The reason most SAP SoD programs never produce a single violation report. And it is not what the aud

Author : Tushar Pansare | Published On : 13 Jul 2026

A consistent pattern surfaces when talking to IT Audit Managers at mid-market manufacturing and financial services companies about their SAP SoD programs. 

They know they need SoD detection. They understand the control objective. They can describe exactly what the conflict looks like — one person with the ability to create a vendor and approve payment to that vendor, one person with access to both sides of a transaction that should require independent oversight. 

They do not have a running SoD program. 

The reason is almost never what the audit finding eventually says it is. 

The cold-start problem 

Building a SAP SoD rule set from scratch means mapping transaction codes to authorization objects, assigning risk levels, connecting each rule to a specific control objective, and writing audit-ready remediation guidance for every conflict. In a mid-size SAP environment, the realistic estimate for a team with genuine SAP authorization expertise is three to four months. 

Most mid-market IT audit teams do not have that expertise in-house. Most do not have three to four months of capacity to allocate to rule-building before the next audit cycle. So the program gets deferred. Not cancelled. Deferred. 

The tool may be selected. The intention to implement remains. But because the rule set does not exist, the first scan cannot run. And because the first scan cannot run, the violations that already exist in the SAP environment continue to accumulate undetected. 

By the time the program is actually implemented, the remediation effort is significantly larger than it would have been eighteen months earlier. By the time the auditor finds the conflict, the question of why the program was never started has been replaced by the more immediate question of what to do about the finding. 
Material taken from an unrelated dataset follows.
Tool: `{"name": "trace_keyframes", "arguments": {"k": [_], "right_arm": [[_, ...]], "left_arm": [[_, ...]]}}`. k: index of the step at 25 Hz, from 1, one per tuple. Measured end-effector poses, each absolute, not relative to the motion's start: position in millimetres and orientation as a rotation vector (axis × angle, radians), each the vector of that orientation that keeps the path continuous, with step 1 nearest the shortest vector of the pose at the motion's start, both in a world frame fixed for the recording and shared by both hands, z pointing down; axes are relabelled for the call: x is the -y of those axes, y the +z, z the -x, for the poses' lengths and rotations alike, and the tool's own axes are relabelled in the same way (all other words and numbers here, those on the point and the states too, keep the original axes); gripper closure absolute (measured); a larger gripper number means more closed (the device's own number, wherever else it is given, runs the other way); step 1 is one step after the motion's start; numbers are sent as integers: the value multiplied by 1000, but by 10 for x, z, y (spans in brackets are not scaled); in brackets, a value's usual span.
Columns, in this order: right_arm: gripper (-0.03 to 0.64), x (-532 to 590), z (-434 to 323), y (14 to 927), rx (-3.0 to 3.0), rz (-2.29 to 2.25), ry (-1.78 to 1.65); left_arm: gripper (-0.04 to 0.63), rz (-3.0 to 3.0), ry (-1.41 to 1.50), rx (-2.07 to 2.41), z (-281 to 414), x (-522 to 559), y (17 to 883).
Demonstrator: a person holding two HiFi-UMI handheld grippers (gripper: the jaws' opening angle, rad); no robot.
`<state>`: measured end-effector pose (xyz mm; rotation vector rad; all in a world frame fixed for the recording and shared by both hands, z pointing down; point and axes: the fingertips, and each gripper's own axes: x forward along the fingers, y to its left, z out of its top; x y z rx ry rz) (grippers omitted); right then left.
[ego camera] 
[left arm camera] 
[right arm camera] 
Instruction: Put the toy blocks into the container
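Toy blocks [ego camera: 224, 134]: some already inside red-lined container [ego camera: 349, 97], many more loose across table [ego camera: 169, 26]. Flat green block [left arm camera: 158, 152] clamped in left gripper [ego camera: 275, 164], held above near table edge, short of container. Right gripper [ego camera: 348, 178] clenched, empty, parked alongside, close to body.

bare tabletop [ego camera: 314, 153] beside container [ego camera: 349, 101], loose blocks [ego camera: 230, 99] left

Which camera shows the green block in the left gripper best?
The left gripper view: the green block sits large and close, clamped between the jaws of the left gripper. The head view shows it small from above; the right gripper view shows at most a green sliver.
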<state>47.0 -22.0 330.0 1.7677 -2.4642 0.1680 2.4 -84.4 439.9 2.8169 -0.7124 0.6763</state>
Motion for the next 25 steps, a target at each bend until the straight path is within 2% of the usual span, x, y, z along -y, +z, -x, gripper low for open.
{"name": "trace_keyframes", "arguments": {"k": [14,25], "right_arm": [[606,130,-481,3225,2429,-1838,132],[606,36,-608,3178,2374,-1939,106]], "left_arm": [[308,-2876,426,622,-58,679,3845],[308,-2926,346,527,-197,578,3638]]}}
Why SAP cannot solve this 

SAP's authorization framework validates individual role assignments. It does not evaluate whether a user's combination of roles creates a conflict — whether two roles held by the same person together create the ability to execute both sides of a financially material transaction without independent oversight. 
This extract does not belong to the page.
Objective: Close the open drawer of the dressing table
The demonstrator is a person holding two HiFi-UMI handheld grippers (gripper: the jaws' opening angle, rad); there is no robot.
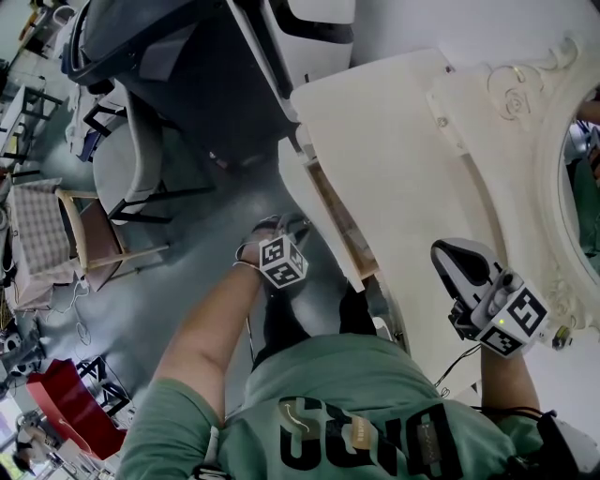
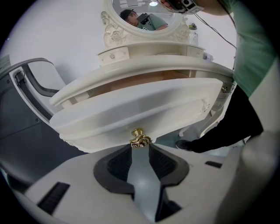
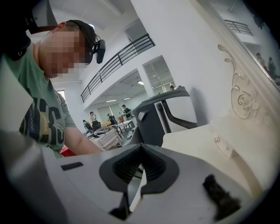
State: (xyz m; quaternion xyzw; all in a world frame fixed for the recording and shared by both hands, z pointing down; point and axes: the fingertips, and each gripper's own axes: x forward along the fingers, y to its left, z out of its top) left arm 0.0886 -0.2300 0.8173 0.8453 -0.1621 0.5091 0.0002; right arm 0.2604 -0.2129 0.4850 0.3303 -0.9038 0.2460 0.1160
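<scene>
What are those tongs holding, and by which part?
Left tongs straddle the small gold metal drawer knob at their tips; a firm pinch cannot be told. Right tongs hold nothing.

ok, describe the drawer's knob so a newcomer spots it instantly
Cream dressing table with carved mirror; its wide curved drawer stands open below the top. Centred on the drawer front: a gold knob, the only gold fitting, unlike the small silvery knob above.

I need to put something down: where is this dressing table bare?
The tabletop is bare from the open drawer across to the mirror frame; only the right hand-held gripper is over its near end. It is crowded at the drawer front, with the left hand-held gripper at the gold knob.
</scene>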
This is not a flaw in SAP. It is a design boundary. SAP is an ERP system. SoD enforcement is a governance control that sits above the ERP. It requires three things SAP does not provide: a rule set that defines which T-code combinations constitute a conflict, cross-role analysis that evaluates a user's full role portfolio rather than each role in isolation, and audit-ready output that names the specific T-codes in conflict, maps to a control objective, and includes remediation guidance. 

Without all three, there is no SoD program. There is only awareness that one is needed. 

What the T-code level actually means 

SOX audit findings reference specific SAP transaction codes. IFC management assertions reference T-codes. PCAOB audit workpapers reference T-codes. 

A detection tool that works above the T-code level produces output that needs to be translated before an auditor can use it. That translation step is where audit cycles are lost and where the conversation between the IT audit team and the external auditor becomes unnecessarily difficult. 

Detection at the T-code level means the scan output is directly usable by the auditor without transformation. The violation names the specific T-codes in conflict. The control objective is mapped. The remediation guidance is written. The auditor receives a document that matches the format of the finding they would write themselves. 

For mid-market teams without dedicated audit support, the difference between output that requires transformation and output that does not is frequently the difference between a SoD program that produces audit value and one that produces reports nobody fully acts on. 

What eliminating the cold-start actually changes 

The most direct way to eliminate a three-to-four month rule-building phase is to not require one. 

A pre-built rule set curated from ISACA, PCAOB, and SAP authorization documentation — mapped to SOX, IFC, and COBIT control objectives, validated against the conflict patterns that appear most consistently in real audit findings — means the first scan runs on the day the tool connects to SAP. The violation report is formatted for audit review from the moment it is generated. 

The IT Audit Manager who connects a pre-built manufacturing rule set to a SAP ECC environment on Monday has a violation report by Wednesday. The conflicts that have been accumulating for two years are surfaced before the auditor finds them rather than after. 

The accounts payable lead with vendor creation and payment execution access. The 26-month accumulation window. The audit finding that could have been a remediation ticket. 

That gap exists because the detection program was never implemented. The detection program was never implemented because the rule set was never built. That is the problem the cold-start solution solves.